### TASK OBJECTIVE
In the data below, one line contains "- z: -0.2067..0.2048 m" and a later one contains "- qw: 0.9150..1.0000". Print both, with every line between them, exactly and alone.

### INFORMATION SUPPLIED
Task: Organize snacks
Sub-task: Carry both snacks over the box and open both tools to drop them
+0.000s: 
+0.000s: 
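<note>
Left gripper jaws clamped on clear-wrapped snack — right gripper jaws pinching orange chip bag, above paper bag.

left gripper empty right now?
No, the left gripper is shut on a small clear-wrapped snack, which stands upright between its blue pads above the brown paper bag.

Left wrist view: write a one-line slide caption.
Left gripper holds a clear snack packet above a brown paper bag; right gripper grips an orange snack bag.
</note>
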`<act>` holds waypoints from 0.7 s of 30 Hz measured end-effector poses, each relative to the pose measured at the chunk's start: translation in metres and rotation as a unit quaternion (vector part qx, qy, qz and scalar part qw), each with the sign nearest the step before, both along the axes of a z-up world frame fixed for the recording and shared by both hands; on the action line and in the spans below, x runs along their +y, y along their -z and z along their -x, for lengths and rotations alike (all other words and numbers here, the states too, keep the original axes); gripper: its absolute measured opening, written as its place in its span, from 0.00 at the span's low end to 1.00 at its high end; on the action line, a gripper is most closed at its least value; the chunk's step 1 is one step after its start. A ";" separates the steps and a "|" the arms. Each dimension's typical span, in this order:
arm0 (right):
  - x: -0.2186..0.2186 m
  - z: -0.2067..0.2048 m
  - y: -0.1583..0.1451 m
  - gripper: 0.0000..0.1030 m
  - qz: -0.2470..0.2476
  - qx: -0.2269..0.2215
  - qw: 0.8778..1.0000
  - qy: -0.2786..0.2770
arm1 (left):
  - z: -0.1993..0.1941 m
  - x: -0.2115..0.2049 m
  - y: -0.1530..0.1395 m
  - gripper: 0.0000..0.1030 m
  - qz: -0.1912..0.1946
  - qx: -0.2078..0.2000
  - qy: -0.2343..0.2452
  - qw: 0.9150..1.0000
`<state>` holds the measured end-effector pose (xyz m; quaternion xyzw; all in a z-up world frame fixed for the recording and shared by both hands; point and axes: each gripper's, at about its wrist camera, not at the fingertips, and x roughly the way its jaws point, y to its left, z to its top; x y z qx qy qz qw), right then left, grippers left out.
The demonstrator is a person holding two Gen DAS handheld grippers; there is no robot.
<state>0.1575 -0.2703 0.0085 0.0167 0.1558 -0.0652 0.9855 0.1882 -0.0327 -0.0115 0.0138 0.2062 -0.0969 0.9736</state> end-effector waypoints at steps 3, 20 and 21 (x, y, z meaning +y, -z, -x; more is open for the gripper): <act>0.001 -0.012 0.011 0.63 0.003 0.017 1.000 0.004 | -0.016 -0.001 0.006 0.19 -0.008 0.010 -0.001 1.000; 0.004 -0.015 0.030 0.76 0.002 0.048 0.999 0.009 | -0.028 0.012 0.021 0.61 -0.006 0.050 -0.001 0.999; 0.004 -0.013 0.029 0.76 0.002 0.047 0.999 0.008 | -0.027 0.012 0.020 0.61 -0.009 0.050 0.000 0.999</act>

### EXERCISE RESULT
  - z: -0.2067..0.2048 m
  - y: -0.1583..0.1451 m
  - gripper: 0.0000..0.1030 m
  - qz: -0.2470..0.2476
  - qx: -0.2269..0.2215
  - qw: 0.8778..1.0000
  - qy: -0.2786..0.2770
arm1 (left):
  - z: -0.1993..0.1941 m
  - x: -0.2115..0.2049 m
  - y: -0.1530..0.1395 m
  - gripper: 0.0000..0.1030 m
  - qz: -0.1912..0.1946
  - qx: -0.2078..0.2000
  - qy: -0.2343..0.2452
  - qw: 0.9150..1.0000

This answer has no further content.